A Security Council committee on Friday placed three North Korean companies on a UN blacklist for aiding Pyongyang's missile and nuclear programs, eliciting a sharp rebuke from a North Korean envoy. The North Korea sanctions committee met a Friday deadline set by the Security Council on April 13 to produce a list of goods and North Korean entities to be blacklisted under Security Council resolution 1718, passed after Pyongyang's October 2006 nuclear test.

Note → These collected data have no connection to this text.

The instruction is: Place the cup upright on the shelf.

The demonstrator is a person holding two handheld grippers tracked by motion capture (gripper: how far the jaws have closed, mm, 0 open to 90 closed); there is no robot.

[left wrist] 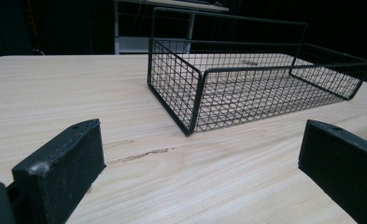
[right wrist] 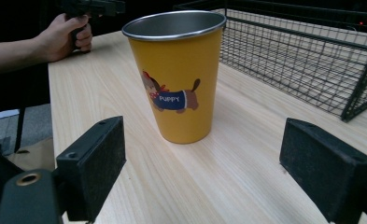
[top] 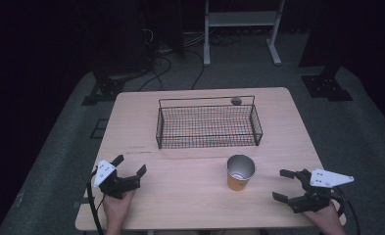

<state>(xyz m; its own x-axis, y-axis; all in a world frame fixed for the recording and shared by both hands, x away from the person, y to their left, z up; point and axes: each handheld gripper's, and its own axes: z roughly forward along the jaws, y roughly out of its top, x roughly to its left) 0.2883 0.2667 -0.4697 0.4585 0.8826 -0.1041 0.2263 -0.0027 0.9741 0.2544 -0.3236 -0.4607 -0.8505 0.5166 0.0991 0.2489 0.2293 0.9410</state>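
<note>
High view shows a pale wooden worktop (top: 190, 196) carrying a black wire basket (top: 208, 122) toward 12 o'clock of centre and an upright yellow cup (top: 240, 172) with a metal rim just off the basket's near edge, toward 5 o'clock of centre. The left gripper (top: 130, 165) sits at 8 o'clock, held in the person's left hand (top: 117, 205); its fingers are spread, nothing between them, and aim toward the basket. The right gripper (top: 284, 185) sits at 4 o'clock, held in the right hand (top: 327, 218); its fingers are likewise spread, holding nothing, and aim toward the cup, well apart from it. Right gripper view shows the cup (right wrist: 176, 74) standing between the lines of the two black fingers (right wrist: 92, 163), with a cartoon dog and the word "PUPPY" printed on its side. Left gripper view shows the basket (left wrist: 246, 84) ahead, holding nothing.
</note>
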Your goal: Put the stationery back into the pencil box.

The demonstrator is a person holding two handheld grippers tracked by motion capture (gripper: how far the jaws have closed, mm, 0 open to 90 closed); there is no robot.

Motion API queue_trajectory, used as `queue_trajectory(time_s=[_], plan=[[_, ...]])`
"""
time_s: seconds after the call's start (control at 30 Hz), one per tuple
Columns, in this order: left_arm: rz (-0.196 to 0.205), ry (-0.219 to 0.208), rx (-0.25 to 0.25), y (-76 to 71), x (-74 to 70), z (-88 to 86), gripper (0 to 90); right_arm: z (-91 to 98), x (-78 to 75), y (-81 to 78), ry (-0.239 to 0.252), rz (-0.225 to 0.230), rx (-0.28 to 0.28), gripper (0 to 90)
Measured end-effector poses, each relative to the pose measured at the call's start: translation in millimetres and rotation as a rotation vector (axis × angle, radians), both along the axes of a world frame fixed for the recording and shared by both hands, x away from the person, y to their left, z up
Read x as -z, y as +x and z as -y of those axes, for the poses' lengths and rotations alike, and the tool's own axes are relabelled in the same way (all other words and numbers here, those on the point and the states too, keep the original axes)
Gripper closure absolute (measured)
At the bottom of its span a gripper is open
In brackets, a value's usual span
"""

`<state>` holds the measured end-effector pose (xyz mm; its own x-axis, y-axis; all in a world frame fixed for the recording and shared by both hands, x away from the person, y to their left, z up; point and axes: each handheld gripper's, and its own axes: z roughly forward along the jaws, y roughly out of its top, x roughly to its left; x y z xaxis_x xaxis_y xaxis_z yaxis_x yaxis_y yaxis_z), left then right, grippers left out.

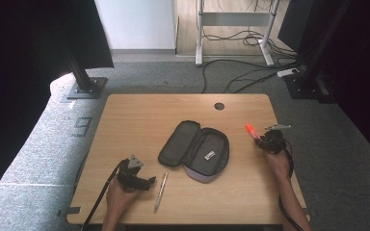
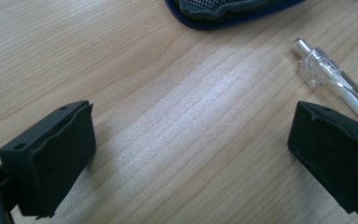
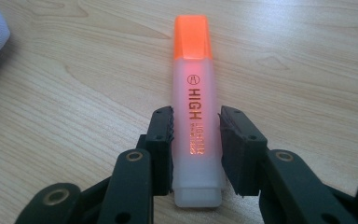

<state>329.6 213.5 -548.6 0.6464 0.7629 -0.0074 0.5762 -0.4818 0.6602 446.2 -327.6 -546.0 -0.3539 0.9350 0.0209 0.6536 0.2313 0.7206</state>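
An orange highlighter with a translucent body sits between the pads of my right gripper, which is shut on its lower half. Its orange cap points away toward the table's middle, near the right edge. Whether it rests on the wood or hangs just above it I cannot tell. My left gripper lies low at the front left, jaws wide open with bare wood between them. A clear white pen lies just beside its right fingertip. An open dark pencil pouch lies mid-table.
The wooden table has a round cable hole at the back. A small metal clip lies near the right edge beyond my right gripper. The pouch's blue zip edge is ahead of the left gripper. Cables and stands are on the floor behind.
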Motion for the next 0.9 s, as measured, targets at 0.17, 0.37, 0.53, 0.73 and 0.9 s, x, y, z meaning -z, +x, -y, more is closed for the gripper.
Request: queue_trajectory(time_s=[0.17,0.37,0.53,0.73,0.9], plan=[[0.0,0.0,0.0,0.0,0.0,0.0,0.5,-2.5,-1.4,-1.4,-0.016,0.005,0.006,65.1],[0.0,0.0,0.0,0.0,0.0,0.0,0.5,-4.9,-8.3,-5.9,0.005,0.023,0.002,65.2],[0.0,0.0,0.0,0.0,0.0,0.0,0.5,-7.0,-14.4,-10.2,0.015,0.036,-0.007,65.3],[0.0,0.0,0.0,0.0,0.0,0.0,0.5,-10.0,-20.9,-15.2,0.024,0.049,-0.018,65.3],[0.0,0.0,0.0,0.0,0.0,0.0,0.5,-13.0,-27.2,-18.6,0.031,0.061,-0.027,65.3]])
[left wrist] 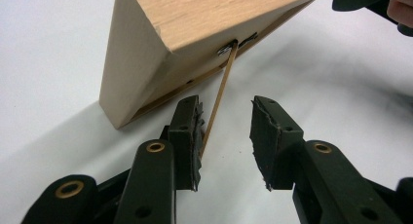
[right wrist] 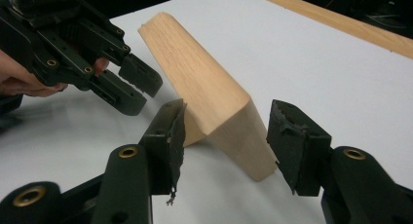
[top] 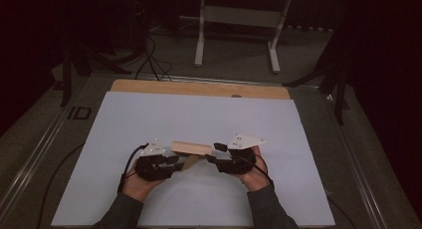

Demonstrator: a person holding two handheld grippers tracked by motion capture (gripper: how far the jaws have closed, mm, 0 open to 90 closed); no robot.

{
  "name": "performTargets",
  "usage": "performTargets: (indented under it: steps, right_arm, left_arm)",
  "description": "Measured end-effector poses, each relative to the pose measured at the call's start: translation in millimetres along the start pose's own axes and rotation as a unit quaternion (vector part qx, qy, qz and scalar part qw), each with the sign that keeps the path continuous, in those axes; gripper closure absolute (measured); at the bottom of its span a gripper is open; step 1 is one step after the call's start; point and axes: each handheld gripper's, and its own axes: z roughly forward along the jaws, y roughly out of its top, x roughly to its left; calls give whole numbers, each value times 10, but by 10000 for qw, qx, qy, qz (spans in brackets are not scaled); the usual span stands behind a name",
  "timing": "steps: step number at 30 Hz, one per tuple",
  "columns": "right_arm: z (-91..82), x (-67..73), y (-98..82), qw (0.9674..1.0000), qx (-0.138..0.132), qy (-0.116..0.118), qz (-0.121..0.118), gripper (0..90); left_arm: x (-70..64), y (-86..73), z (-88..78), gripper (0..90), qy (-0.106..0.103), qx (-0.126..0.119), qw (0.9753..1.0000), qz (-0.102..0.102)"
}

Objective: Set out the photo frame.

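Note:
A light wooden frame [top: 191, 148] stands tilted on the white sheet [top: 199, 119], propped on a thin back strut [top: 190, 162]. My left gripper [top: 175, 162] is at its left end and my right gripper [top: 213, 157] at its right end. In the left gripper view the frame's back [left wrist: 195, 19] rises ahead and the strut [left wrist: 221, 87] runs down just beside the left pad, inside my left gripper [left wrist: 226, 112], whose jaws stand apart. In the right gripper view my right gripper [right wrist: 224, 121] is open astride the frame's near end [right wrist: 195, 73], with a gap at the right pad.
The sheet covers a wooden table whose bare back edge [top: 199, 88] shows beyond it. A white desk frame [top: 239, 20] and cables [top: 149, 59] are on the floor farther back. Dark stands flank the table on both sides.

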Motion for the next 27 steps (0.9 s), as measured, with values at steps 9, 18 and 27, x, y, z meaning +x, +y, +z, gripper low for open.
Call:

The three companies put on the list are Korea Mining Development Trading Corp, Korea Ryongbong General Corp and Tranchon Commercial Bank, according to a copy of the committee's decision obtained by Reuters. The decision said the three companies were linked to the military and active in procuring equipment and financing for North Korea's ballistic missile and other weapons programs.
The blacklisting prohibits companies and nations around the world from doing business with the three firms, but the impact of the action might be largely symbolic. One Western diplomat said the three blacklisted firms had subsidiaries that also would be subject to UN sanctions.
Committee members also decided to ban the import and export of items on an internationally recognised list of sensitive technologies used to build long-range missiles capable of delivering weapons of mass destruction. The committee's decision came in response to a Security Council statement condemning North Korea's April 5 long-range rocket launch and demanding tougher enforcement of financial sanctions and an arms embargo against Pyongyang.
-- Britain says assets of the three firms must be frozen
-- US envoy says decision is 'serious, credible response'
Prior to the launch, the sanctions committee had not met for two years. The committee is comprised of the United States, Britain, France, China, Russia and 10 other Security Council members. Britain's UN Ambassador John Sawers said the decision meant that UN member states would be obligated to freeze the assets of the three firms, adding that the measures were "legally binding on all UN member states."
He said the unanimous agreement within the committee was "a major step forward in terms of international action to disrupt and deter (North Korea's) WMD and ballistic missile programs." A US official told Reuters the committee's decision was "a serious and credible response to the launch." North Korea's Deputy UN Ambassador Pak Tok Hun told reporters that his country rejected Friday's decision.
"The discussion on the sanctions in the Security Council against (North) Korea for its satellite launch is itself a wanton violation of the United Nations charter," Pak said. "It is the inalienable right of every nation and country to make peaceful use of outer space," he said. "That is why we totally reject and do not recognise any sort of decision which has been made ... in the Security Council."
The United States, Japan and South Korea have accused Pyongyang of launching a ballistic missile in violation of Security Council resolution 1718 of October 2006 that forbids North Korea from firing such missiles. North Korea says it launched a satellite and was not in breach of the resolution. The United States had originally proposed a list of 11 North Korean firms it had hoped to blacklist, and Japan added three more firms.
The list was trimmed in response to objections from Russia, China and several other delegations, council diplomats said. After the Security Council's statement on April 13, Pyongyang announced it would boycott six-nation nuclear disarmament talks and restart a plant that makes bomb-grade plutonium.
It threatened war with South Korea if it joined a US initiative to halt the proliferation of illicit weapons. Even though resolution 1718 imposed financial sanctions, banned arms sales and imposed a limited trade embargo on North Korea, the measures were largely ignored once Pyongyang returned to aid-for-disarmament talks with the United States, China, Russia, Japan and South Korea in 2006.